Related to this, the probing amendment from the noble Lords, Lord Vaux of Harrowden and Lord Palmer of Childs Hill, asks an important and unresolved question: where investment decisions are mandated by the state, in effect, where does liability sit if those investments underperform? Even if the Government do not accept the mechanism proposed, the question itself cannot simply be wished away; I hope that the Minister will address it directly.
I also wish to touch on the amendments that deal with systemic risk, structural neutrality and herding behaviour. Requiring trustees to have regard to long-term systemic risks, including economic resilience and climate change, is entirely consistent with existing best practice and does not mandate investment in any particular asset or vehicle. Ensuring that listed investment funds are not structurally disadvantaged helps preserve choice and diversification. The amendment on regulatory herding speaks to a well-understood risk: overly prescriptive frameworks can drive homogeneity of behaviour, amplifying systemic risk rather than mitigating it.
I hope, therefore, that the Minister will engage seriously with the questions these amendments ask around process, liability, fiduciary duty and risk. Even where the Government may not be minded to accept the amendments, as drafted, they highlight issues that, given the provisions in the Bill, deserve clear and careful answers.

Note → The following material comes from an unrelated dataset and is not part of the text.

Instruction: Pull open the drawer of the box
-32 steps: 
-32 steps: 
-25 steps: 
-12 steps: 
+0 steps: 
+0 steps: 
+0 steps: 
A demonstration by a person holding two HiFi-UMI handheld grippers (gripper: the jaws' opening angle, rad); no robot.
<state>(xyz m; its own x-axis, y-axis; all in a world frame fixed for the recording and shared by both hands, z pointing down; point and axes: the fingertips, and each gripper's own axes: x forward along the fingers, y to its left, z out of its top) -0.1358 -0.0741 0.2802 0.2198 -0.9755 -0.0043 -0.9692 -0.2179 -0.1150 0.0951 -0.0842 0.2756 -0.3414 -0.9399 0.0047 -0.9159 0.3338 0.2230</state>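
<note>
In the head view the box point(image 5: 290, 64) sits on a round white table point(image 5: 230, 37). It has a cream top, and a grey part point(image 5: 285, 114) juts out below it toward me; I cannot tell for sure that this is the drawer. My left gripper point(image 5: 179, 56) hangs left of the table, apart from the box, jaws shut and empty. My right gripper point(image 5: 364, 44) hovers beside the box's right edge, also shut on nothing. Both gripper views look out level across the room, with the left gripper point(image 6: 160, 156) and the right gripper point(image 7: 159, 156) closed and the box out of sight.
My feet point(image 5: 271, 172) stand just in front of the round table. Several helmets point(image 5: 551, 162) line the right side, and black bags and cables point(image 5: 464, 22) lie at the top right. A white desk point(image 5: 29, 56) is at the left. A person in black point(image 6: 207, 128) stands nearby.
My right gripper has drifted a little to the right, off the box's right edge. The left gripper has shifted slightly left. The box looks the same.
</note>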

As has been our consistent approach throughout these days in Committee, my own amendment seeks to probe the Government on a key question: why have they provided for a maximum civil penalty of £100,000 for failure to comply with the mandation requirements set out in this chapter? Given the nature of those requirements and the breadth of discretion that they confer on the authority, it is not at all clear in the Bill how the Government have arrived at that figure or why it is considered proportionate. We are dealing here with decisions around long-term asset allocation in pension default arrangements—areas where reasonable, professional judgment may legitimately differ and where the consequences of regulatory direction may not be apparent for many years. In that context, a six-figure penalty is not a trivial matter.
This amendment is designed to invite the Government to explain the rationale for the level of the penalty; how it is expected to be applied in practice; and whether sufficient regard has been had to scheme size, intent and the nature of any alleged breach. I hope that the Minister can set out clearly why £100,000 is the appropriate ceiling; how proportionality will be ensured; and what safeguards will exist to prevent penalties being applied in a blunt or mechanistic way.
Lord Katz (Lab)
We have to have a hard stop at 8 pm, I am afraid, so I move that the Committee do now adjourn.